Malheur Experiment Station

Oregon State University

Ontario, OR, 2002

Summary

Onions from a furrow-irrigated and from a drip-irrigated field were harvested and submitted to heat treatments (80, 90, 100, 110, and 120°F) in a forced-air oven for 20 hours. Onions were also submitted to 30°F for 20 hours. The incidence of translucent scale was low for all treatments except the 120°F treatment. Averaged over time and over the two fields, 30 percent of the bulbs treated to 120°F showed translucent scale.

Introduction

Onion translucent scale is a physiological disorder in which the bulb scales or rings acquire a translucent or watery appearance. Causes of translucent scale remain unknown. Research has shown that specific conditions during field curing and artificial drying temperatures are associated with translucent scale (Solberg and Boe 1997). Prolonged field curing and high artificial drying temperatures are associated with translucent scale. The objective of this trial was to elucidate the influence of short term heating and freezing on translucent scale development in the Treasure Valley of Oregon and Idaho.

Methods

Onions from two fields were harvested for the temperature treatments.

Procedures for Field 1

The onions were grown at the Malheur Experiment Station, Ontario, Oregon on an Owyhee silt loam previously planted to wheat. In the fall of 2001, the wheat stubble was shredded and the field was disked, irrigated, ripped, moldboard-plowed, roller-harrowed, fumigated with Telone C-17 at 20 gal/acre, and bedded. Before plowing, 100 lb P2O5/acre, 100 lb K/acre, 50 lb Mg/acre, 10 lb Zn/acre, 3 lb Cu/acre, and 1 lb B/acre were broadcast.

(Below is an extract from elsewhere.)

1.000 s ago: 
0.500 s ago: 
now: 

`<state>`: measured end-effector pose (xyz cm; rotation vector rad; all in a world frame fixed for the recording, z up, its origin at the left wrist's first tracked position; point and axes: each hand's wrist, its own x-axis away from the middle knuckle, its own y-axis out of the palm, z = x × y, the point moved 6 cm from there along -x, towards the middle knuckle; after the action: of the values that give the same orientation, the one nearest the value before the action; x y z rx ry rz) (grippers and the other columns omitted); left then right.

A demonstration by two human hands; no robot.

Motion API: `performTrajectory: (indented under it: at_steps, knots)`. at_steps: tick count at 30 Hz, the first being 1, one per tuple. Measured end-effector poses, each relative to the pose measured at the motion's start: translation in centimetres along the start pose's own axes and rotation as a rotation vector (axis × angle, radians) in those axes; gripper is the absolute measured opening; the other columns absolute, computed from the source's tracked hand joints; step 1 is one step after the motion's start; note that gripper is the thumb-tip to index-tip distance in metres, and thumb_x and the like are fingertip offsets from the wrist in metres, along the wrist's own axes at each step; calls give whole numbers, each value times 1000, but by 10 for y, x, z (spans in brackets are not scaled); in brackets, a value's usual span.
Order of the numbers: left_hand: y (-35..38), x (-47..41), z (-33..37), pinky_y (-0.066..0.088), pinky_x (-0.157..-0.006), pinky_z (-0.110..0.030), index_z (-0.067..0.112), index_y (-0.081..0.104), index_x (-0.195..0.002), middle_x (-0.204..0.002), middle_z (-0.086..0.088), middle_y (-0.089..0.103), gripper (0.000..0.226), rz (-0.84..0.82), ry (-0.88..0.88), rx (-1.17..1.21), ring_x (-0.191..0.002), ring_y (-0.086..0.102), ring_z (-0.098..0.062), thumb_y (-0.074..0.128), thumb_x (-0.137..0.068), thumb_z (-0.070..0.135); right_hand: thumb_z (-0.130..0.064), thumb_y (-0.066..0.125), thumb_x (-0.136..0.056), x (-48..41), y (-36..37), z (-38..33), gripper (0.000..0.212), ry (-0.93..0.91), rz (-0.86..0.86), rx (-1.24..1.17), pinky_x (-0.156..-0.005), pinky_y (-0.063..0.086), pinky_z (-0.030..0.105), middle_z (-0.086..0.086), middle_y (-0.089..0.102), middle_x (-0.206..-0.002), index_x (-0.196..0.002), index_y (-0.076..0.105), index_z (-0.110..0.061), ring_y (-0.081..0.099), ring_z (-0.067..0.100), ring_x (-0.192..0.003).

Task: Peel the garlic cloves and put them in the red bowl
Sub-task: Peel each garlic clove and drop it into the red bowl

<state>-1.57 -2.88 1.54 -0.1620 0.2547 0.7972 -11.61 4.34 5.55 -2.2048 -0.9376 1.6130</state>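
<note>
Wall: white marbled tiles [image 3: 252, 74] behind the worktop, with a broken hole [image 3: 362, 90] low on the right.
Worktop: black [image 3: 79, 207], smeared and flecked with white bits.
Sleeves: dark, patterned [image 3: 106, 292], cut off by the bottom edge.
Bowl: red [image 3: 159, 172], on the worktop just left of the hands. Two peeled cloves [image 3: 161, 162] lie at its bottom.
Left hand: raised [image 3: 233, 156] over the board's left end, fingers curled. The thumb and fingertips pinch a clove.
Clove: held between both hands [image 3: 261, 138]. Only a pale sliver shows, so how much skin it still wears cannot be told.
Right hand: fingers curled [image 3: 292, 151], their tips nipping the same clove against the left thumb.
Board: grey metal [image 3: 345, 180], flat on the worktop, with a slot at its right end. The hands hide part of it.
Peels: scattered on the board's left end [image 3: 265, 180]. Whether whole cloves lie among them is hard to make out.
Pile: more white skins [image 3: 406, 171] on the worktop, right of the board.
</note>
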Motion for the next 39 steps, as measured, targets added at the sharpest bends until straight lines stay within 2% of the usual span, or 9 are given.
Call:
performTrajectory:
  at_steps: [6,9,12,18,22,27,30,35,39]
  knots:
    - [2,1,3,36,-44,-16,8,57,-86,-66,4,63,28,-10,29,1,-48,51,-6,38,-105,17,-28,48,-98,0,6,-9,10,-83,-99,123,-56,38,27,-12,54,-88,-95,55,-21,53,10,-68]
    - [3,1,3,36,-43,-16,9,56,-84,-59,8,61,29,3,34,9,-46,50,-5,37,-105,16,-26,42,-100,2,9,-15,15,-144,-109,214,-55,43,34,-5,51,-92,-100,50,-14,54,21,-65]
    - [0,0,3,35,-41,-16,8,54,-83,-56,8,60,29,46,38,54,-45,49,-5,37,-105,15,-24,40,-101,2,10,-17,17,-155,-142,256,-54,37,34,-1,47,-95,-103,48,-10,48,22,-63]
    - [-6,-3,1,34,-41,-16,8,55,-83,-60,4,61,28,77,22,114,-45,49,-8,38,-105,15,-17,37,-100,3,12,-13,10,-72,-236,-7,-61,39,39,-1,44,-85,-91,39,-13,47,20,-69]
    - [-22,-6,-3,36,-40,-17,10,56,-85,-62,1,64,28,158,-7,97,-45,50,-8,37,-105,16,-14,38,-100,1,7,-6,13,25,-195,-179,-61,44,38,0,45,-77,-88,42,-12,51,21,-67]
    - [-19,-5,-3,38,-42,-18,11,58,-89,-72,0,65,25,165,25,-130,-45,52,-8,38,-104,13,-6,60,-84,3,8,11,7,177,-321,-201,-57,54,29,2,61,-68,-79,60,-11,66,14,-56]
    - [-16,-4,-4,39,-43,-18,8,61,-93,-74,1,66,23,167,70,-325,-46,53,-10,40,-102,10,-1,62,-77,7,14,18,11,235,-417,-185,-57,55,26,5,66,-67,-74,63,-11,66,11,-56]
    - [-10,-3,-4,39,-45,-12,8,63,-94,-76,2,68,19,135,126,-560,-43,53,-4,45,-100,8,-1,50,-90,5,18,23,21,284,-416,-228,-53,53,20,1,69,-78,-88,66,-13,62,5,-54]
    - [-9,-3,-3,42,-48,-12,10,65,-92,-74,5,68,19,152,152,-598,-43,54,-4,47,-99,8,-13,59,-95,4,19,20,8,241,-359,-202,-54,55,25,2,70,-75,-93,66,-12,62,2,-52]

On March 22, onion seed (cv. 'Vaquero', Sunseeds, Morgan Hill, CA) was planted in two double rows, spaced 22 inches apart on 44-inch beds. Onion seed was planted at 150,000 seeds per acre. The onion rows received 3.7 oz of Lorsban 15G per 1,000 ft of row (0.82 lb ai/acre), and the soil surface was rolled on March 25. The field was sidedressed with urea at 90 lb N/acre on May 15 and on June 11.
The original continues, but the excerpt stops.